The type of locker I'm more familiar with takes a different approach: the rear
end is locked by default but unlocks when it needs to. e.g., going around a
turn causes the outside tire to turn faster than the inside one, and the teeth
in the locker are angled so the speed difference causes them to cam out and
decouples one axle shaft from the diff, letting it spin independently while
the inner axle shaft is under power.

I had that system in my Toyota pickup and even in 2WD, it was absolutely
unstoppable offroad.

------
bithush
I use this video quite often to show an example of one of the best educational
videos I have ever seen.

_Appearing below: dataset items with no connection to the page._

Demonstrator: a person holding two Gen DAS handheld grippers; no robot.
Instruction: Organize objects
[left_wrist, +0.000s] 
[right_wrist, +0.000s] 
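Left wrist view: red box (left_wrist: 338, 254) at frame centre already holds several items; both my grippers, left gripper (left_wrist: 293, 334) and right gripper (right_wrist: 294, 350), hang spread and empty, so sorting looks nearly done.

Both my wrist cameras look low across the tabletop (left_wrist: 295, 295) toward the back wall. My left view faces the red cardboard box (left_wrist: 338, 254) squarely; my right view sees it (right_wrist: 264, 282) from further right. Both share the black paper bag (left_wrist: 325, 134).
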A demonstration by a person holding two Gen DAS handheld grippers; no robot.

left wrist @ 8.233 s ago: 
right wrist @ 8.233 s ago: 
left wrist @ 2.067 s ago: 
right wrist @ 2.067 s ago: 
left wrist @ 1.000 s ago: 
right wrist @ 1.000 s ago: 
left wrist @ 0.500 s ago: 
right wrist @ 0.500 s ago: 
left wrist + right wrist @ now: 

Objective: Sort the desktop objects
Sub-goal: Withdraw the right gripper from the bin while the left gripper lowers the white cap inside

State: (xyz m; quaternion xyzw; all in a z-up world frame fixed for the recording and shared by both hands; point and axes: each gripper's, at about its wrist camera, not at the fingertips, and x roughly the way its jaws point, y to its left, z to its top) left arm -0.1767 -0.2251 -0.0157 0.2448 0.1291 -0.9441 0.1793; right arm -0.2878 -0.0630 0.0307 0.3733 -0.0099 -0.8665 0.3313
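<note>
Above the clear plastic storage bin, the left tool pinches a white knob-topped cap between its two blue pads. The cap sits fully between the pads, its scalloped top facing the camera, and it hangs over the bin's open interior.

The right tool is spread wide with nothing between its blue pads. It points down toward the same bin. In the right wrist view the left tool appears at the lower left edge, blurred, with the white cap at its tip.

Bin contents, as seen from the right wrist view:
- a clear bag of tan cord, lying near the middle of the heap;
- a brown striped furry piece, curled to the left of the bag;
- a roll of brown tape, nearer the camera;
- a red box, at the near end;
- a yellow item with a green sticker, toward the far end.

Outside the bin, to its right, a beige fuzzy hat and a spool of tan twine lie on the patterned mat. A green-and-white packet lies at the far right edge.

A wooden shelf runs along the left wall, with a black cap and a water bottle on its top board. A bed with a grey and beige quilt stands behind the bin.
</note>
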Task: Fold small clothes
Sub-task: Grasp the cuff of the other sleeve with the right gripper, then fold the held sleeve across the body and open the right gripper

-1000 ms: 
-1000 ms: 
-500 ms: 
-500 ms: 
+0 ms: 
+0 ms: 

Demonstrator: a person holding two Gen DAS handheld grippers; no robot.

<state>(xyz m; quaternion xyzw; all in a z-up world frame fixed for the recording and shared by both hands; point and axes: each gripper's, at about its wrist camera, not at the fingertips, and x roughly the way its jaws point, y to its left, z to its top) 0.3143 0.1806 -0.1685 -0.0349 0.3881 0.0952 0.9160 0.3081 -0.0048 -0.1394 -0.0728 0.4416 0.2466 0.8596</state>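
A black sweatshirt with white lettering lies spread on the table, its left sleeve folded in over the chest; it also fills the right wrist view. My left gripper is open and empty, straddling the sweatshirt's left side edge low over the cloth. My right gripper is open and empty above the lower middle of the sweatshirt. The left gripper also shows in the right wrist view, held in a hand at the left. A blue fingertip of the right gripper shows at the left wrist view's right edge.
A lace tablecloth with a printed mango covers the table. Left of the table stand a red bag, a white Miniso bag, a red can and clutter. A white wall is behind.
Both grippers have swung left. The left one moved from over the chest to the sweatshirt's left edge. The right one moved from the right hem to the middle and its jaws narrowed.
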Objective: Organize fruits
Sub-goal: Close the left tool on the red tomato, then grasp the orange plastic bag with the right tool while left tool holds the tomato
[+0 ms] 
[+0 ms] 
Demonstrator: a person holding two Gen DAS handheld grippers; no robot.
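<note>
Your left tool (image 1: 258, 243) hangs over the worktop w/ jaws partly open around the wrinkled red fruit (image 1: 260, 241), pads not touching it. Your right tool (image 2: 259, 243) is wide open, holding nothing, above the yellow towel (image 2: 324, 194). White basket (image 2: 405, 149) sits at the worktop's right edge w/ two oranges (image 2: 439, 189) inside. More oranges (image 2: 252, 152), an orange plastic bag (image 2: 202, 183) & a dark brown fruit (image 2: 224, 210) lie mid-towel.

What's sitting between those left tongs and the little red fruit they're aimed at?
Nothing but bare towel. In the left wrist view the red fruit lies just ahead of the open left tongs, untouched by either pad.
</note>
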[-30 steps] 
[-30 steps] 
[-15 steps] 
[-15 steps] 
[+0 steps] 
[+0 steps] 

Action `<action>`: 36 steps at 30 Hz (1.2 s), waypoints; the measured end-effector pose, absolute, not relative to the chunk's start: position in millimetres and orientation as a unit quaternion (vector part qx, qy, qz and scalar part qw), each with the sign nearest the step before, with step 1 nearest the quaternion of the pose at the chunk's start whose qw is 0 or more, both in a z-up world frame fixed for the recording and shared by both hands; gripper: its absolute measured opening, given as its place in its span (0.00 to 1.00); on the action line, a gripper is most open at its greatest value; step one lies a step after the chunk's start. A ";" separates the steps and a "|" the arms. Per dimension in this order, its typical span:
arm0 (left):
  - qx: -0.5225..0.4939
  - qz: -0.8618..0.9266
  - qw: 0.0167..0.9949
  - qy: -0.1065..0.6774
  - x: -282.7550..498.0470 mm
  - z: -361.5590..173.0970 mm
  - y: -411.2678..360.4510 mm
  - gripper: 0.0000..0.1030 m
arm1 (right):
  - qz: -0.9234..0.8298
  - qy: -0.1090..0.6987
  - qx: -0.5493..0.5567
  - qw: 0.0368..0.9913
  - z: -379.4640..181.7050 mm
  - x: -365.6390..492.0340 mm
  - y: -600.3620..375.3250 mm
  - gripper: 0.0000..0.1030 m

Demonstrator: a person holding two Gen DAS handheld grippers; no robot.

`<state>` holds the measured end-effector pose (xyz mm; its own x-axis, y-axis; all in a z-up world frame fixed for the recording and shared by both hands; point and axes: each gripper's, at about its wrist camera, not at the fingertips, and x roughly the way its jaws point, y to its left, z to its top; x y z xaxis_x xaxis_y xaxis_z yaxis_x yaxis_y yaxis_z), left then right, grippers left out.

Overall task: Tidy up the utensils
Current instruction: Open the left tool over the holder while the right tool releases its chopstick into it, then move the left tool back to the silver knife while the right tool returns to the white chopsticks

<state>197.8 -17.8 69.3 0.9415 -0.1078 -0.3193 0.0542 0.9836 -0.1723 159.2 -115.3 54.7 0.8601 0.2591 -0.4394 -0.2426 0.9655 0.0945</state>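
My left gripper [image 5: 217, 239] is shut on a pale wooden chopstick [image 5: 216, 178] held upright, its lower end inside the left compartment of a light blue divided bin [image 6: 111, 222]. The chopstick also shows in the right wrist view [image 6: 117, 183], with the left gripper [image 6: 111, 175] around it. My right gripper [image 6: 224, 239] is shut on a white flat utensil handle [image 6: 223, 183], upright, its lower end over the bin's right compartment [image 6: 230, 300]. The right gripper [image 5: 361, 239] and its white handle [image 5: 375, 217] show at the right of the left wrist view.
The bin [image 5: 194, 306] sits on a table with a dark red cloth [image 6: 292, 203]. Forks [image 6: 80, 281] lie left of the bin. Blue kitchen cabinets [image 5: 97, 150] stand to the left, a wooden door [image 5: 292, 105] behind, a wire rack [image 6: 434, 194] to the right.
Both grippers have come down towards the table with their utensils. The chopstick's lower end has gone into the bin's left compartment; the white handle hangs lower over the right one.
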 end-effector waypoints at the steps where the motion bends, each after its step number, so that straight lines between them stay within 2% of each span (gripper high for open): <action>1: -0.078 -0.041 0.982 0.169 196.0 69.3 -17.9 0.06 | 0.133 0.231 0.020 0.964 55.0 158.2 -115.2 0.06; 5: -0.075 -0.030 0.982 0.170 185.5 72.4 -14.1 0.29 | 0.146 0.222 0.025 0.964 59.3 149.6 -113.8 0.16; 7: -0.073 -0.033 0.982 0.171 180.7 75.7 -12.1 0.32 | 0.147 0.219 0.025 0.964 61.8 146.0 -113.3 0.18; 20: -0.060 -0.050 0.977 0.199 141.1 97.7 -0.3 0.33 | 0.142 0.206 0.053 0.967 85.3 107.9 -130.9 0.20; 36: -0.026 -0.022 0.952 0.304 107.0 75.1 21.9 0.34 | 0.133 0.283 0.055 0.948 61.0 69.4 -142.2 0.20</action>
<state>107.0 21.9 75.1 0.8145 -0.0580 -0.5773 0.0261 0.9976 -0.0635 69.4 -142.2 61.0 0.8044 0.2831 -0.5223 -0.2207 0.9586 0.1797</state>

The language, presentation, use of graphics
(impressive for the time) and demonstrations is just superb.

------
Yahivin
I like how they start ghost riding the whip at 8:45
[https://www.youtube.com/watch?v=K4JhruinbWc#t=519](https://www.youtube.com/watch?v=K4JhruinbWc#t=519)

------
mxfh
_Around the Corner_ (1937)

Producer: Handy (Jam) Organization ☞

Sponsor: Chevrolet Division, General Motors Corporation

Probably the source of this re-encode, with significantly less artifacts, on
archive.org:
[https://archive.org/details/Aroundth1937](https://archive.org/details/Aroundth1937)

☞ Named after Jam Handy:
[https://en.wikipedia.org/wiki/Jam_Handy](https://en.wikipedia.org/wiki/Jam_Handy)

------
spiritplumber
If you like videos like this, check out Retrotechtacular on Hackaday. They
have a series on mechanical firing computers on navy ship that is nothing
short of mech-eng porn, and I mean the classy kind.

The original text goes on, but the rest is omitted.